# What is needed
Copy out each line in the material below that has the word "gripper".

# Data section

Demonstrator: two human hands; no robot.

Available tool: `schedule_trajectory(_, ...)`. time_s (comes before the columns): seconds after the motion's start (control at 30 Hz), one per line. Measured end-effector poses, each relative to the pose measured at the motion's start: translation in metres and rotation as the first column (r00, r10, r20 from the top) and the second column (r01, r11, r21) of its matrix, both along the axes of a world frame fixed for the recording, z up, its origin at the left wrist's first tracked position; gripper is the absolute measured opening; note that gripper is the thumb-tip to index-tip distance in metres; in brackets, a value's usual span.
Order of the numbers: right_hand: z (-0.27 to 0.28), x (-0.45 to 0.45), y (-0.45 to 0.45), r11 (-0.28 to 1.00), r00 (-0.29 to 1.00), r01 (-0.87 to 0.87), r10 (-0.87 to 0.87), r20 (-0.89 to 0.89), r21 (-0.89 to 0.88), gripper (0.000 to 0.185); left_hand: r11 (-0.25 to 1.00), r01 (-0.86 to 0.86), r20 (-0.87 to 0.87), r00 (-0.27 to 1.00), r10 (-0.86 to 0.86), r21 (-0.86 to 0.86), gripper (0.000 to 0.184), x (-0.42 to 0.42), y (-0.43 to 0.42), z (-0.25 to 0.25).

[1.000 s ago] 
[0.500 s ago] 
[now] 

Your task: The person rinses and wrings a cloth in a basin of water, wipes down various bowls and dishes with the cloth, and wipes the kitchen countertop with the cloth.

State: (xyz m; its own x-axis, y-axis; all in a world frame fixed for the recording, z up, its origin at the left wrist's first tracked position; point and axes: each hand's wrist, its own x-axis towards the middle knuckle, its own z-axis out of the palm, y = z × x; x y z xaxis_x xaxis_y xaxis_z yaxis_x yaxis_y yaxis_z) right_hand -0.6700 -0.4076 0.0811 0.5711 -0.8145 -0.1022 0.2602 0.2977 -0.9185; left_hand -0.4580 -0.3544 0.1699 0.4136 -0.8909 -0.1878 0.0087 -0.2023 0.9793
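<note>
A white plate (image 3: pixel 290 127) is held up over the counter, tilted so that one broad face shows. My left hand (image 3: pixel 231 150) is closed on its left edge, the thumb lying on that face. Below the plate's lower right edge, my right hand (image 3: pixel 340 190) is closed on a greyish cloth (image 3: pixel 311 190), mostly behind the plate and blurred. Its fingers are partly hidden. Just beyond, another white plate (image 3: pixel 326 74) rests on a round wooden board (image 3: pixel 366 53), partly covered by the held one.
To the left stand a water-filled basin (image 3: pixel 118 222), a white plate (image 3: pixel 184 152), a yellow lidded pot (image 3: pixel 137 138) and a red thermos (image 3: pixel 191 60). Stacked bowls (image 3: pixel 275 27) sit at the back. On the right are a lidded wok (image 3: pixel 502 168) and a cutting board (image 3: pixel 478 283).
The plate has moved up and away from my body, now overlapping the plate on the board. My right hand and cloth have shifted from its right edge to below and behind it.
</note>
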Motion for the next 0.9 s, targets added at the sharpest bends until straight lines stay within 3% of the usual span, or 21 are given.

# Result of this task
Available tool: `schedule_trajectory(_, ...)`. time_s (comes before the columns): seconds after the motion's start (control at 30 Hz), one per line. Measured end-effector poses, each relative to the pose measured at the motion's start: translation in metres and rotation as the first column (r00, r10, r20 from the top) and the second column (r01, r11, r21) of its matrix, both along the axes of a world frame fixed for the recording, z up, its origin at the left wrist's first tracked position; gripper is the absolute measured opening; note that gripper is the thumb-tip to index-tip distance in metres; in brackets, a value's usual span.
Order of the numbers: right_hand: z (-0.27 to 0.28), x (-0.45 to 0.45), y (-0.45 to 0.45), r11 (-0.28 to 1.00), r00 (-0.29 to 1.00), r01 (-0.87 to 0.87), r10 (-0.87 to 0.87), r20 (-0.89 to 0.89), r21 (-0.89 to 0.88), gripper (0.000 to 0.185); left_hand: r11 (-0.25 to 1.00), r01 (-0.86 to 0.86), r20 (-0.87 to 0.87), r00 (-0.27 to 1.00), r10 (-0.86 to 0.86), r21 (-0.86 to 0.86), gripper (0.000 to 0.184), x (-0.42 to 0.42), y (-0.43 to 0.42), z (-0.25 to 0.25).

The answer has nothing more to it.